→ DATA EXCERPTS:
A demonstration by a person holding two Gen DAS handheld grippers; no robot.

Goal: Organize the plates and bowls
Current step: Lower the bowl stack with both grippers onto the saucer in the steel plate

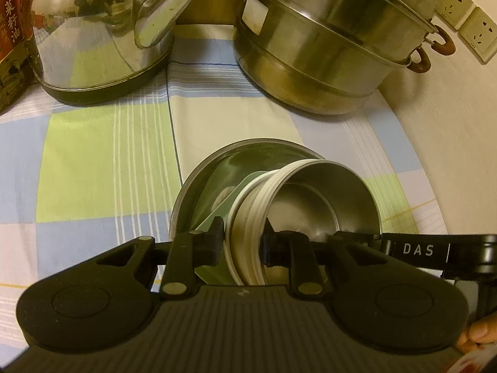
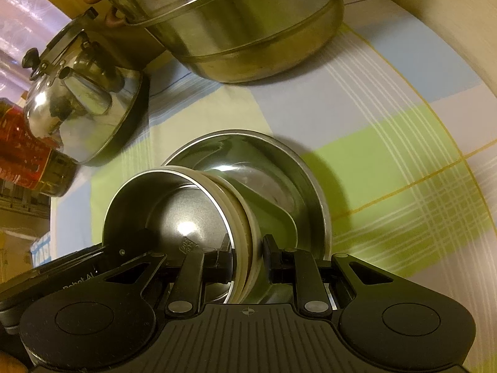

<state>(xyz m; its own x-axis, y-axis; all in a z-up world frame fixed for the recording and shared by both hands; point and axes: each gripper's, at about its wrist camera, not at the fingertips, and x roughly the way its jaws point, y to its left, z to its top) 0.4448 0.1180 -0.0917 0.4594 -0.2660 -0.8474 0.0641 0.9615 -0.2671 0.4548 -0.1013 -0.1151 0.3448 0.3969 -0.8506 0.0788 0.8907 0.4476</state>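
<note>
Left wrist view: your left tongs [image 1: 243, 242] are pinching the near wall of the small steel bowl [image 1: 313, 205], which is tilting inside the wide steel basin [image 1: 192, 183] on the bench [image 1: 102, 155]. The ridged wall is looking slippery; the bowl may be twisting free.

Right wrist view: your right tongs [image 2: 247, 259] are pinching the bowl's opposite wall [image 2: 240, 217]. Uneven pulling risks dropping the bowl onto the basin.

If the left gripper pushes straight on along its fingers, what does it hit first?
The left gripper is already clamped on the small steel bowl's wall. Straight on, bowl and fingers would probably press into the wide metal plate underneath; depth is unclear.
</note>
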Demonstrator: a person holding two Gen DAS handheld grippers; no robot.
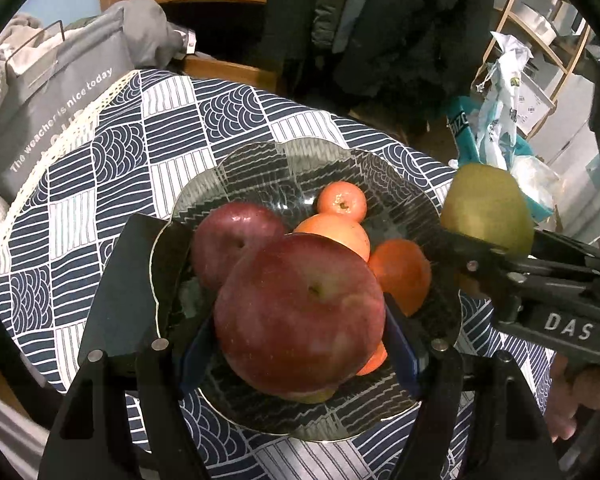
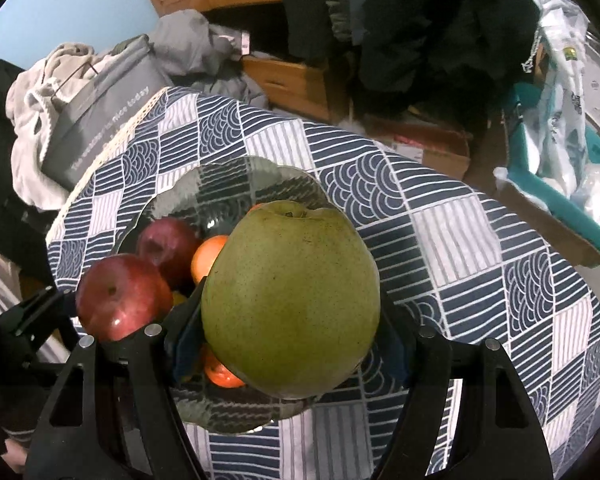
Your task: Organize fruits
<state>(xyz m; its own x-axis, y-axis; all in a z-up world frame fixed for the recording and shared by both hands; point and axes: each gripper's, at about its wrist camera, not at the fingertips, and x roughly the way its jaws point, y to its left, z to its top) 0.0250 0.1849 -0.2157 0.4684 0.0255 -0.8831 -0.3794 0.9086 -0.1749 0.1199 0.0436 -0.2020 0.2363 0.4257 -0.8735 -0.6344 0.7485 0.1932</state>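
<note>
Left gripper clamped on a big red apple, blue pads pressed to both flanks. Apple stem pit faces the camera, tipped slightly toward 12 o'clock; roundish, no clear long axis. Skin dark red, glossy, pale blotches low down, yellowish patch at the bottom edge. It hangs above the near half of the glass plate.

Right gripper clamped on a green pear, fingers hard against its sides. Pear long axis runs 6 to 12 o'clock in the right wrist view, dimpled end with a small dark nub pointing to 12, the wider body nearest the camera. Skin olive-green, matte, fine brown speckles. It sits over the plate's right edge; in the left wrist view the same pear shows at 3 o'clock of the plate.

On the plate, further out: second red apple at 9 o'clock, stem pit up. Three or more oranges: one mid-plate, one at 3 o'clock, a small one at 12 o'clock with its stem scar facing the camera. Another orange bit peeks out under the held apple.

Plate is clear, scalloped rim, on a navy-and-white patterned tablecloth. Far off at 10 o'clock, a grey bag with white lettering.
</note>
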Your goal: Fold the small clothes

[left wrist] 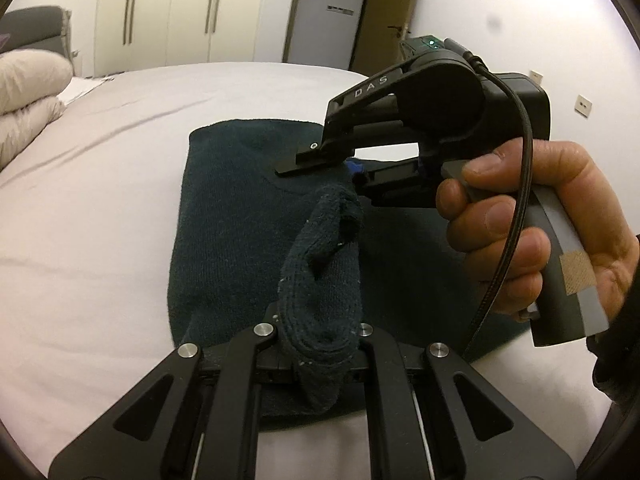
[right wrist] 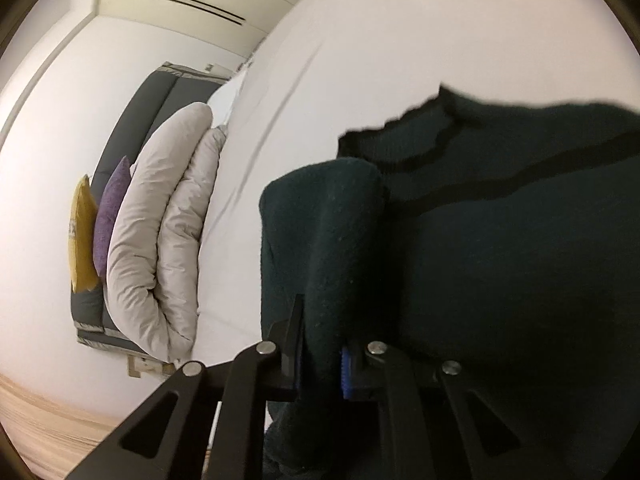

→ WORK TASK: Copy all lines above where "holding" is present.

→ OUTPUT FOR THIS EXERCISE:
A demonstration by a person holding two Gen DAS handheld grippers; no robot.
Demonstrator: a person holding two Gen DAS handheld grippers; no robot.

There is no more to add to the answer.